Task prompt:
Copy out the first line of the listing and every line after it, exactly, until you have copied the line containing "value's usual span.".

Data excerpt:
▼▼▼

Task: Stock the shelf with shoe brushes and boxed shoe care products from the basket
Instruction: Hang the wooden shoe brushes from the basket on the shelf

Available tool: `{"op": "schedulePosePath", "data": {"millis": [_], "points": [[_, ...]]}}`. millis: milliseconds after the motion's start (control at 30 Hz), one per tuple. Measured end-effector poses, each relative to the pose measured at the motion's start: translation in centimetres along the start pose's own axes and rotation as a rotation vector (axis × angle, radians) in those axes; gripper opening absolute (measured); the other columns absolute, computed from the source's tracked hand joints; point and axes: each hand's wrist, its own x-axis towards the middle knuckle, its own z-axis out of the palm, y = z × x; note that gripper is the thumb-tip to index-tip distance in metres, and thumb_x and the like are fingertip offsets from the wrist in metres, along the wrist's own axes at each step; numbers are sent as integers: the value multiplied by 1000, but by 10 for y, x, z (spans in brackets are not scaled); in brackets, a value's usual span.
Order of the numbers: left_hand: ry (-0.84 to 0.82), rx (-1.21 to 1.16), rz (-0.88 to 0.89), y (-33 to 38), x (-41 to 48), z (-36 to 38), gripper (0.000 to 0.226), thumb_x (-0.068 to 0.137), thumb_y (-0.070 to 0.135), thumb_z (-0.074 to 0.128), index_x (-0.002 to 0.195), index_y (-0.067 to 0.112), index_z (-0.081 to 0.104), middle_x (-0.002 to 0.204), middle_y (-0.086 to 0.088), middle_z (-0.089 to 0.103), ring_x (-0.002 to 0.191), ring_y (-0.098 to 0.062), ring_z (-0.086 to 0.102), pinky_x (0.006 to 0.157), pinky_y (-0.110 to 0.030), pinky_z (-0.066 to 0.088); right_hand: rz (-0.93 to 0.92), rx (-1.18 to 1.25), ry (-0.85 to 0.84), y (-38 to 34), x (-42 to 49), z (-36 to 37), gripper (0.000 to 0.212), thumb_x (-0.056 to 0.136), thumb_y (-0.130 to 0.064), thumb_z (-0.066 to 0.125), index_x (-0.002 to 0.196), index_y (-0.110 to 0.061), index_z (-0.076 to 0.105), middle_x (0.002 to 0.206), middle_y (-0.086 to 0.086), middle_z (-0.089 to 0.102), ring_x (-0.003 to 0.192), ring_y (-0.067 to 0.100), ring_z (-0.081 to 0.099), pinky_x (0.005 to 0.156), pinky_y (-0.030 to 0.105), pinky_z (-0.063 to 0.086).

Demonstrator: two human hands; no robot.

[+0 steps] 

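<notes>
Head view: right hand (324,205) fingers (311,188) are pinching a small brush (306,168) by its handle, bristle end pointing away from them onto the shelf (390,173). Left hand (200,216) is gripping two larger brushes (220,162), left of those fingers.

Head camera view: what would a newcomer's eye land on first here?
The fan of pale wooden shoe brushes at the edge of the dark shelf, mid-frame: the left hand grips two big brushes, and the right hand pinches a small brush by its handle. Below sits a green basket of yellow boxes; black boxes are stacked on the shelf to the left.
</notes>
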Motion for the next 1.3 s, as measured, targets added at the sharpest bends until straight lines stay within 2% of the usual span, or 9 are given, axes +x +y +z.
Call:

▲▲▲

Result:
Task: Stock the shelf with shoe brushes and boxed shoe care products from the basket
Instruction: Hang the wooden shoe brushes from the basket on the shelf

Available tool: `{"op": "schedulePosePath", "data": {"millis": [_], "points": [[_, ...]]}}`. millis: milliseconds after the motion's start (control at 30 Hz), one per tuple. Measured end-effector poses, each relative to the pose measured at the motion's start: translation in centimetres along the start pose's own axes and rotation as a rotation vector (axis × angle, radians) in those axes; gripper opening absolute (measured); the other columns absolute, computed from the source's tracked hand joints; point and axes: each hand's wrist, its own x-axis towards the middle knuckle, its own z-axis out of the palm, y = z × x; note that gripper is the thumb-tip to index-tip distance in metres, and thumb_x and the like are fingertip offsets from the wrist in metres, along the wrist's own axes at each step; numbers are sent as integers: the value multiplied by 1000, but by 10 for y, x, z (spans in brackets are not scaled); in brackets, a value's usual span.

The exercise concludes with that.